To determine the greatest mass of groceries that can be lifted safely with the bag, we can use Newton's second law of motion, which states that force is equal to mass multiplied by acceleration.

(a) If the bag is lifted with constant speed, it means there is no acceleration. In this case, the force acting on the bag will only be due to the weight of the groceries, which can be calculated using the formula F = m * g, where F is the force, m is the mass, and g is the acceleration due to gravity (approximately 9.8 m/s^2).

To find the greatest mass of groceries that can be lifted safely, we need to find the mass when the force exerted on the handles is equal to the maximum force the handles can withstand, which is 59 N.

59 N = m * 9.8 m/s^2

Rearranging the equation to solve for m:

m = 59 N / 9.8 m/s^2

m ≈ 6.02 kg

Therefore, the greatest mass of groceries that can be lifted safely with this bag, when it is raised with constant speed, is approximately 6.02 kg.

(b) If the bag is raised with an acceleration of 1.25 m/s^2, we need to consider the additional force due to the acceleration. The total force on the bag will be the sum of the force due to the weight of the groceries and the force due to the acceleration.

Since the maximum force the handles can withstand is still 59 N, we can set up the following equation:

59 N = (m * 9.8 m/s^2) + (m * 1.25 m/s^2)

Simplifying the equation:

59 N = m * (9.8 m/s^2 + 1.25 m/s^2)

59 N = m * (11.05 m/s^2)

Rearranging the equation to solve for m:

m = 59 N / 11.05 m/s^2

m ≈ 5.34 kg

Therefore, the greatest mass of groceries that can be lifted safely with this bag, when it is raised with an acceleration of 1.25 m/s^2, is approximately 5.34 kg.

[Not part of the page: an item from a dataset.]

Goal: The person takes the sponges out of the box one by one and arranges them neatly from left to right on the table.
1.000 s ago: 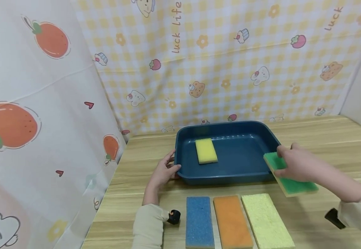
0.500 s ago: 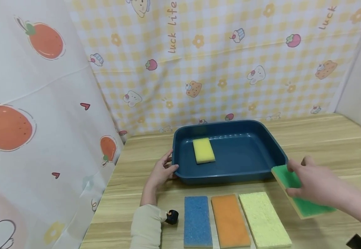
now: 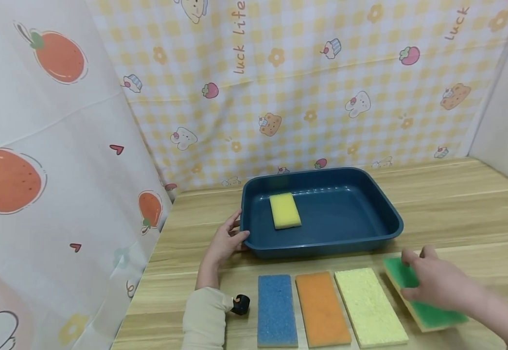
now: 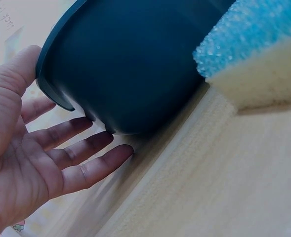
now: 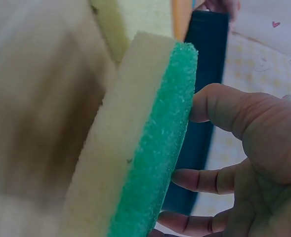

To find the greatest mass of groceries that can be lifted safely with the bag, we need to consider the forces acting on the bag and the groceries.

(a) When the bag is raised with constant speed, it means that the net force acting on the bag is zero. Therefore, the weight of the groceries should be equal to the maximum force the handles can withstand.

Weight (W) = mass (m) × acceleration due to gravity (g)

Since the acceleration is zero, we can set up the equation:

W = m × g

The force applied to the handles should not exceed 59 N, which is equal to the weight of the groceries:

59 N = m × 9.8 m/s^2

Rearranging the equation, we can solve for the mass:

m = 59 N / 9.8 m/s^2

m ≈ 6.02 kg

Therefore, the greatest mass of groceries that can be lifted safely with the bag, when raised with constant speed, is approximately 6.02 kg.

(b) When the bag is raised with an acceleration of 1.25 m/s^2, we need to consider the additional force due to this acceleration. The force applied to the handles will be the sum of the weight of the groceries and the force due to acceleration.

Total force (F) = weight (W) + force due to acceleration

F = m × g + m × a

To find the maximum mass of groceries, we need to find the mass that corresponds to a total force of 59 N:

59 N = m × 9.8 m/s^2 + m × 1.25 m/s^2

Simplifying the equation:

59 N = (9.8 m/s^2 + 1.25 m/s^2) × m

59 N = 11.05 m/s^2 × m

Rearranging the equation, we can solve for the mass:

m = 59 N / 11.05 m/s^2

m ≈ 5.34 kg

Therefore, the greatest mass of groceries that can be lifted safely with the bag, when raised with an acceleration of 1.25 m/s^2, is approximately 5.34 kg.